Kazuma Yokota, chief of the Nuclear and Industrial Safety Agency's Fukushima office that is in charge of inspections at the facility, told a press conference Monday what the workers' lives are like, based on the five days he spent as an observer at the nuclear plant last week.
About 450 employees of plant operator Tokyo Electric Power Co. and companies helping with the crisis were working in unpredictable conditions to prevent a catastrophe, according to TEPCO.
Yokota, 39, gave the nation its first glimpse at the tough conditions the workers are enduring as they put their lives at risk. He stayed from Tuesday to Saturday at the plant's emergency office, which is housed in an earthquake-resistant building. The room is being used as a command center, dining room and bedroom for the workers. The two-story specially built structure was completed in July, TEPCO said.
When an explosion occurred in the No. 2 reactor on March 15, there were about 800 workers, including nuclear specialists, in the quake-resistant building. All but about 50 who were in charge of supplying water to the reactors were quickly evacuated and did not return for several days. Currently, however, anywhere from 270 to 580 people are in the building at any given time, Yokota said.
He said the workers hold a meeting every morning to review the conditions at the reactors and their jobs for the day. Work is usually from about 10 a.m. to 5 p.m. Afterward, they return to the quake-resistant building for dinner and sleep. While most go to bed about 10 p.m., those on the night shift stay up monitoring machinery readings until morning, he said.
For the day's first meal, each worker gets two packages of about a dozen cookies and a small carton of vegetable juice. Dinner consists of specially processed rice with vegetables or dried curry, plus a can of chicken, tuna or other meat, Yokota said.

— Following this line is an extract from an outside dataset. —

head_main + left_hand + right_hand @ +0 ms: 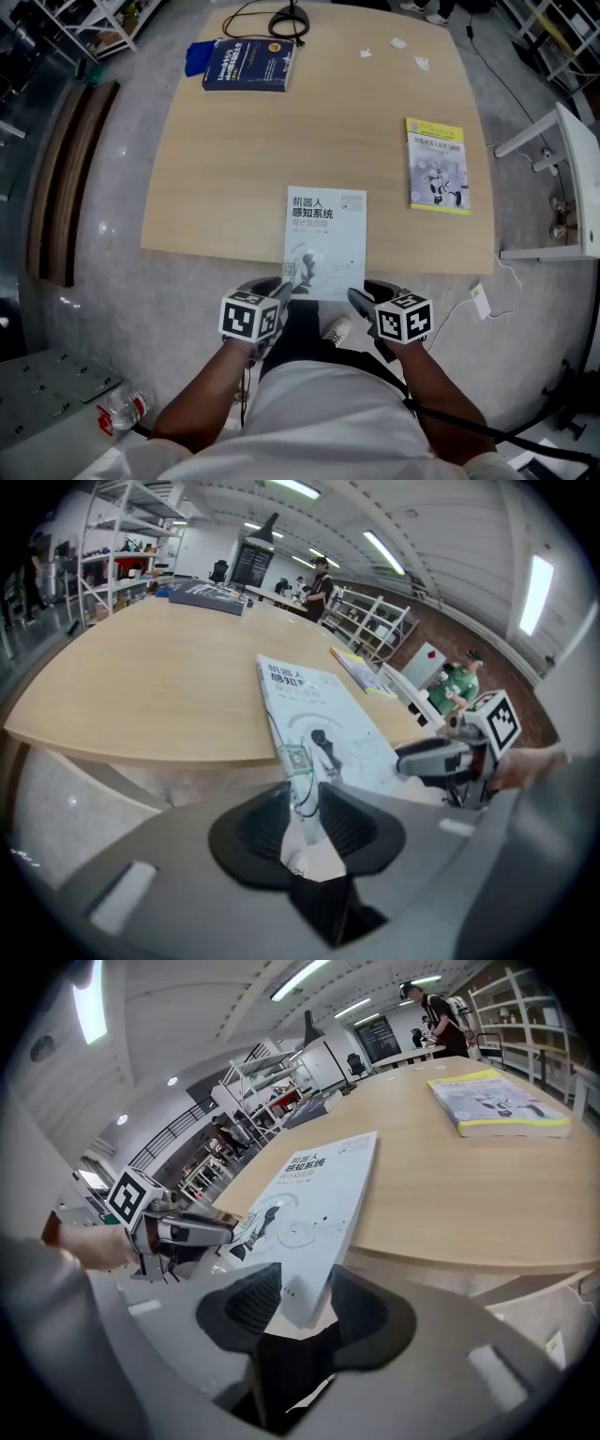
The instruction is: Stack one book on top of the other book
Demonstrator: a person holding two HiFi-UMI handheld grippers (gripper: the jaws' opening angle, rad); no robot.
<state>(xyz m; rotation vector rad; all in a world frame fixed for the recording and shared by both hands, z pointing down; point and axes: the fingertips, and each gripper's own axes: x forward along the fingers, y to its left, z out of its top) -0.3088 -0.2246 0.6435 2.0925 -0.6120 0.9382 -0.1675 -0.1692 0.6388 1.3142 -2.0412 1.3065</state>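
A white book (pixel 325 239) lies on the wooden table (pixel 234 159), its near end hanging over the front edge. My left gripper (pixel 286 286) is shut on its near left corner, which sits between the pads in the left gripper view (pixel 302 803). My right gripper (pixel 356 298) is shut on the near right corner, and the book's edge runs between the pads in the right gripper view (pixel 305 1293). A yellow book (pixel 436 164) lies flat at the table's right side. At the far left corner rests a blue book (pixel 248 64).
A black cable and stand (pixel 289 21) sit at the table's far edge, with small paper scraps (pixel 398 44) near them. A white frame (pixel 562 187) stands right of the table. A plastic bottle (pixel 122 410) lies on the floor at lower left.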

Since each worker is limited to 1.5 liters of water a day, they use alcohol instead of water to wash their hands and are unable to bathe, he said. A change of clothes is also rare.
Although plans are in the works to get the workers more food and other needed items, bringing in supplies by helicopter is impossible because of the high levels of radiation around the nuclear complex. So far, TEPCO has carried in supplies on sporadic buses, according to Yokota.
"Right after the accident, we were getting by on just dried bread," one senior TEPCO employee who has been staying at the plant said. "Since we were working with hardly any sleep, we got so exhausted we could hardly chew the stuff. Everyone was just dreaming of a good cup of tea."
Another TEPCO official at the press conference said the room where the workers eat and sleep cannot be ventilated because of the high levels of radiation outside the building, and that the workers must wear masks at all times, even indoors, to protect themselves.